They've Been Liberated! Hamdillah!

Life is made of moments, the joyful, the bad, and the ordinary. The bad we must deal with. The ordinary we should strive to recognize for the good they can be. And the joyful?

What a privilege it was to share, in some small way, the joy of an Iraqi friend the very moment she heard her family, prisoners of ISIS in Mosul for almost three years, were safe and free.

We were in the Al Masgouf, an Iraqi restaurant in downtown Abu Dhabi in the UAE. It’s named after the type of fish dish they serve, Iraqi style, roasted on an open fire, served with usual 1001 Arabian plates of hummus, bread, taleb, etc.

The staff was Iraqi as were some of the clientele. You could always find Iraqis throughout the Middle East, but since the 2003 invasion and endless war, you see a lot more. The tragedy of enforced diaspora is played out in all the big Arab cities and towns as people rebuild shattered lives and keep in touch with their scattered families. It is the same now for the Syrians.

A photo of the late Iraqi King Faisal standing in a garden alongside Queen Elizabeth II hung on a wall, a reminder of a different time as we dug into a taste of home.

My friend’s phone beeped. ‘Excuse me’ she said taking out the phone. She’s a senior figure in the Middle East media scene and as such almost every lunch is a working lunch.

She stared at the text, and burst into tears. I knew instinctively — it was news from Mosul. But which news, the words she’d so longed to hear, or the words she’d so long feared hearing?

“Hamdillah! They’ve been liberated. They’re free, they’re safe Hamdillah!” she said through her tears. We embraced, and I pulled our other lunch partner into a three-way hug.

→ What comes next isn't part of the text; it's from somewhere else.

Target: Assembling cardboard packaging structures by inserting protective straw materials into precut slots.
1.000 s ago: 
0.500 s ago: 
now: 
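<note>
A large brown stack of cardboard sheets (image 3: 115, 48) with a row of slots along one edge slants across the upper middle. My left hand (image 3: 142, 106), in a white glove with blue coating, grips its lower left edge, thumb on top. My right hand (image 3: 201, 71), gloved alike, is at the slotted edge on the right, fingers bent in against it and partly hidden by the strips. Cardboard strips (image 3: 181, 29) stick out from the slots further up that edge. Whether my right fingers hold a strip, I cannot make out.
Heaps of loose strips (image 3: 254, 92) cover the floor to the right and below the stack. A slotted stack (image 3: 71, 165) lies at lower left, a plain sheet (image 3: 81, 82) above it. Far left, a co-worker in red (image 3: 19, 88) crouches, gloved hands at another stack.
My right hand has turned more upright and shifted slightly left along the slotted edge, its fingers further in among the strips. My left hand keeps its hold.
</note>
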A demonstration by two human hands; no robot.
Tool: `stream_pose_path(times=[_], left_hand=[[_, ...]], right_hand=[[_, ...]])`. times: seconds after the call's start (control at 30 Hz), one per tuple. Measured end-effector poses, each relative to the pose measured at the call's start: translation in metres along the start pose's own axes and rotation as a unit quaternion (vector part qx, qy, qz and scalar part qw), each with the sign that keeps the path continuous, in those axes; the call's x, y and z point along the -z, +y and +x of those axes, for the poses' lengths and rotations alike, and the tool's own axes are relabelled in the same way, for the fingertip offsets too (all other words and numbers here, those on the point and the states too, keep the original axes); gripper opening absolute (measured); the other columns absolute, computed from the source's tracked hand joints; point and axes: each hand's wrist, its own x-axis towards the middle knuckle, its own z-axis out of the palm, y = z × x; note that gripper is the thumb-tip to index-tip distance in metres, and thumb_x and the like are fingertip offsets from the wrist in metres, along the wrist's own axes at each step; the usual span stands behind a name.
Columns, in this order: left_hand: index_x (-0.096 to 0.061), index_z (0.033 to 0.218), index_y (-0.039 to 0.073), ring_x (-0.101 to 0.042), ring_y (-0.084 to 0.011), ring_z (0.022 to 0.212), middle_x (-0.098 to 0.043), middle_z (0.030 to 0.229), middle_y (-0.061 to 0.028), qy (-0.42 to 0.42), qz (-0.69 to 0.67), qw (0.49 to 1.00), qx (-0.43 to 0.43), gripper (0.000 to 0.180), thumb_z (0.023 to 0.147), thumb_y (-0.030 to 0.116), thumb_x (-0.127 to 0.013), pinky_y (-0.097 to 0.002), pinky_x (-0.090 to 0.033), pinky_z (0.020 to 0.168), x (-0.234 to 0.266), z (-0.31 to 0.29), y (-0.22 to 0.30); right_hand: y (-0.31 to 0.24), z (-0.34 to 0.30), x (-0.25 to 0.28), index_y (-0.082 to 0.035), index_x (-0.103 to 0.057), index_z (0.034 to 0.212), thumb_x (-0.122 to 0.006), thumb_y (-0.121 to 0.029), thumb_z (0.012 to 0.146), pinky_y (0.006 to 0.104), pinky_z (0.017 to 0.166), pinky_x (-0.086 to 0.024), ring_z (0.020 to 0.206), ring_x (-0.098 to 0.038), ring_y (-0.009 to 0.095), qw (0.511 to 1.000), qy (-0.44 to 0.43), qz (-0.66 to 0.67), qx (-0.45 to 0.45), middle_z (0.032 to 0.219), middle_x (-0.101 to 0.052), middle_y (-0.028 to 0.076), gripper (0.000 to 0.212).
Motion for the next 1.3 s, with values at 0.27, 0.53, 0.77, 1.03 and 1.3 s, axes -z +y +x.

The Iraqi Army had fought their way into her family’s neighbourhood and the ISIS fighters had mostly retreated into the Old City. Now Special Forces attached to the Iraqi Golden Division were going house to house to flush out any who remained behind.  The male members of the family were still nervous as the soldiers were also looking for men who had helped ISIS. However, they had many people who would vouch for them, and the news came through that they were not considered suspects.

The family had been living in West Mosul when ISIS swept into town in June 2014. The army fled, the police melted away, and ISIS knew they needed as many of the population of 2 million to stay as they could prevent from leaving. It swelled the population of their ‘caliphate’ and it gave them huge numbers of human shields.

We’d talked of their predicament in the past. I knew it was something she thought of every day. Snippets of news got out about how, for example, ISIS was enforcing sharia law with its usual brutality, the men had all been made to grow beards, and the women were forced to cover up.

Details were scarce because it was so dangerous to make phone calls. If ISIS caught anyone with an international number on their phone they assumed the owner to be a spy and that could easily be a death sentence. There were various ingenious, albeit still dangerous, ways around this. It was a risk, but many people would find ways to have text conversations with their loved ones in the outside world, and then take the phones apart and ensure they wiped all traces of the connections.

My friend’s family will have many more stories now to tell and no doubt some will involve tales of the horror of living under the worst barbarity seen this century.

But for now, there were phone calls to be made, texts to send, Facebook pages to check. She got through to the northern Iraqi city of Irbil to speak with cousins. Amid the happy Arabic chatter and more tears I recognized a few words – ‘Habibti!’ ‘Nour Hayati!’  ‘Hamdillah!’ — ‘My dear!  Light of my life!  Thanks be to God!’

I was only on the periphery, of the periphery, of this family’s three-year anguish, but to share one tiny part of the joy of liberation was something I won’t forget. It was also a reminder of how raw and real what we see on the news each day is for those living through it.

The lunch became a defacto celebration. Given the circumstances we settled for Iraqi style tea rather than champagne.  It was overwhelmingly sweet, but the moment was even sweeter.